Netflix continues to amp up the unique entertainment during quarantine with its newest documentary, Spelling the Dream. The original doc follows four young Indian Americans spelling unimaginable words from our spelling nightmares at the 2019 Scripps National Spelling Bee. The documentary explores the dominance of South Asians in American spelling bees and the hard work these kids put into them. Four regulars at Scripps have become celebrities of the spelling world, so we have a brief background on them right here.
Born: May 29, 2009
The younger of two remarkable children born to Chandrakala Jandyam and Dr. Krishna M. Vukoti, immigrants from Southern India, Akash Vukoti began his spelling bee career at the mere age of two. By the following year, he was inducted into the American Mensa. At age five, he was named a Davidson Young Scholar. Young Vukoti became the first first-grader to qualify for the Scripps National Spelling Bee when he was six.
That’s not all this amazing kid has done. He has appeared on the American and British versions of Little Big Shots and on multiple talk shows. Vukoti even competed in Dancing with the Stars: Juniors and appeared in commercials for IBM and Amazon Kindle.
Shourav and his sister Shobha (older by two years) Dasari have both competed in the Scripps Spelling Bee over the years. When the 2020 Scripps was cancelled because of the pandemic, the siblings organized an online spelling bee instead.
Shourav and Shobha, who reside in Texas, received a great response to their online bee, with most of the participants being eight graders. These eight graders who worked hard to qualify for Scripps this year won’t be able to compete next year due to the age limit.
With his sister, who is a student at Stanford, Shourav also created Spell Pundit in 2017. This prep program provides resources to spellers for an annual fee.
Ashrita Gandhari resides in North Andover, Massachusetts with her parents, Bharat Gandhari and Sirisha Bhumireddy. And she’s been a regular at spelling bees at least since she was in first grade.
She began spelling before she even turned two. Now she preps for competitions by learning etymology instead of words.
When she’s not spelling, Gandhari spends her time studying, playing soccer, basketball, and the piano, and dancing. The 12-year-old aspires to be an astronaut when she’s older and loves math and science. She’s definitely a great role model, as her younger sister is following in her footsteps.

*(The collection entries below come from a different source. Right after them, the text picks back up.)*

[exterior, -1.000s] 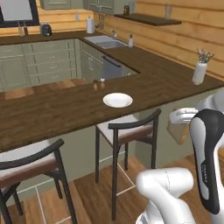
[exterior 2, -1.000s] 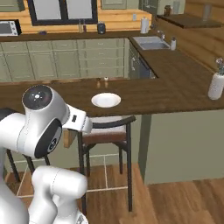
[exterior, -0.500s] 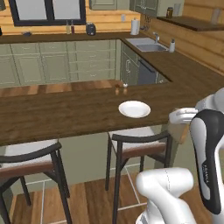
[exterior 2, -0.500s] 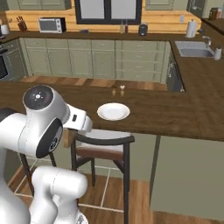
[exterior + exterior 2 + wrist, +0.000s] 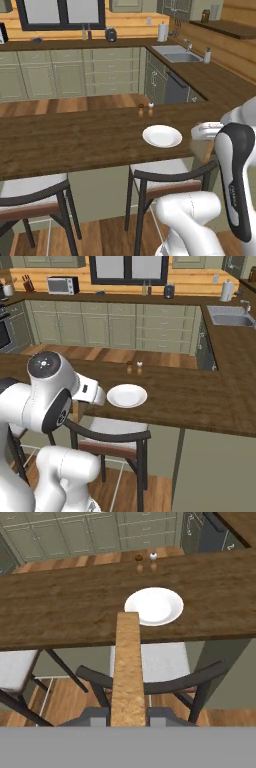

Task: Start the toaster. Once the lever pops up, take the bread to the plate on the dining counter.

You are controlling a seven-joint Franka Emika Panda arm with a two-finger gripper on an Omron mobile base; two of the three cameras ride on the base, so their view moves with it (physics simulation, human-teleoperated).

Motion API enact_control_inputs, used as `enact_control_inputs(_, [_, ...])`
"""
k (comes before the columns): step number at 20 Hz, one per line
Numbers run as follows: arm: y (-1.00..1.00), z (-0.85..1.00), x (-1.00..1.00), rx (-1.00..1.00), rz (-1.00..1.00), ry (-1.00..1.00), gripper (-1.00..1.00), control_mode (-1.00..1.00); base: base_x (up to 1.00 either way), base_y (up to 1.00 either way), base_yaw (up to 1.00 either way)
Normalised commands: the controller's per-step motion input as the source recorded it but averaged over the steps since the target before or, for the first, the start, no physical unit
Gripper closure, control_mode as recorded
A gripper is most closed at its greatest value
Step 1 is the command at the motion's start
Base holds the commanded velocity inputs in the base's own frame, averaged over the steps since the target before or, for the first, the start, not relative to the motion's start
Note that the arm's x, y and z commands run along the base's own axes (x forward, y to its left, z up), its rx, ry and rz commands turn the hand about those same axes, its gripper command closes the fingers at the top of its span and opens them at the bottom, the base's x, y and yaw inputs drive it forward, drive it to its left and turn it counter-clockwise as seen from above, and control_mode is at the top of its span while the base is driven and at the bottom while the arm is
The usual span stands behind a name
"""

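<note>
Readable text: none in any of the three views.
Robot arm (image 5: 235, 190): a small pale vertical marking on its dark link, too blurred to read.
Microwave (image 5: 62, 285): far left on the back worktop, no lettering can be made out.
Bottles (image 5: 86, 34): far back below the window, any labels too small to tell.
</note>
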Motion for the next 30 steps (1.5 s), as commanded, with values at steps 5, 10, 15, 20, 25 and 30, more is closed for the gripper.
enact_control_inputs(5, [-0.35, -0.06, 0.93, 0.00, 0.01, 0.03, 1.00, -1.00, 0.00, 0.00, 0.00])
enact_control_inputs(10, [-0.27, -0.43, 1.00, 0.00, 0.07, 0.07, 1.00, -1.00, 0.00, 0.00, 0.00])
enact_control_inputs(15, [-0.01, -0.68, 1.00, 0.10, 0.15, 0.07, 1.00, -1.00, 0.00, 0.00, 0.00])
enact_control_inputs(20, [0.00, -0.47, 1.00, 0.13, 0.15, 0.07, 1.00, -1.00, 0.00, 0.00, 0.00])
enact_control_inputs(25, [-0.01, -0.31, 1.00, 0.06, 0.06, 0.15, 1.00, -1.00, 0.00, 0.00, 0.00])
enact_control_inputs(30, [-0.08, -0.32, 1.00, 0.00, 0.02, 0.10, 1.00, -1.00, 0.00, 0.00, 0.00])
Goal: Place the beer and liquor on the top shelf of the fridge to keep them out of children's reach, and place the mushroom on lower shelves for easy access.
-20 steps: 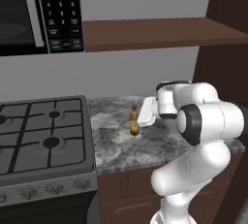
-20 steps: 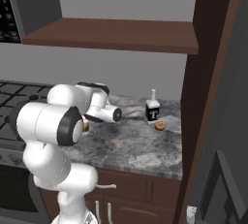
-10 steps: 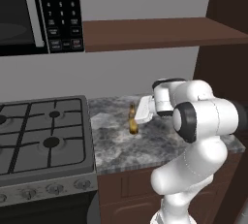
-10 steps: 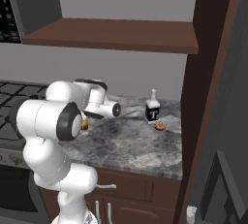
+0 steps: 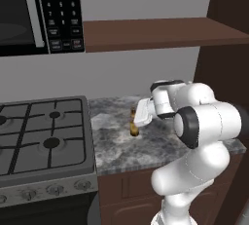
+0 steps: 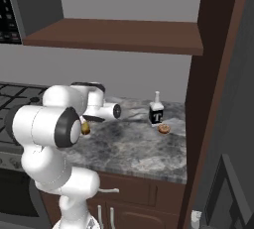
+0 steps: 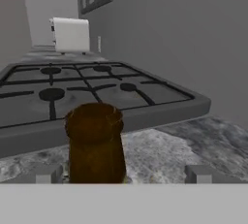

This kid from Virginia competed in his final spelling bee in 2017. Since Tejas Muthusamy began competing nationally in 2014, he had advanced to the Scripps in four consecutive years. His younger brother, Shreyas Muthusamy is also a competitive speller.
Since his spelling career ended, Muthusamy has enjoyed some well-deserved R&R with his parents, Muthusamy Jeevanantham and Srilatha Santhanagopalan. His mother has spoken with pride about her son, while mentioning at the same time how difficult it is watching her son struggle in competition.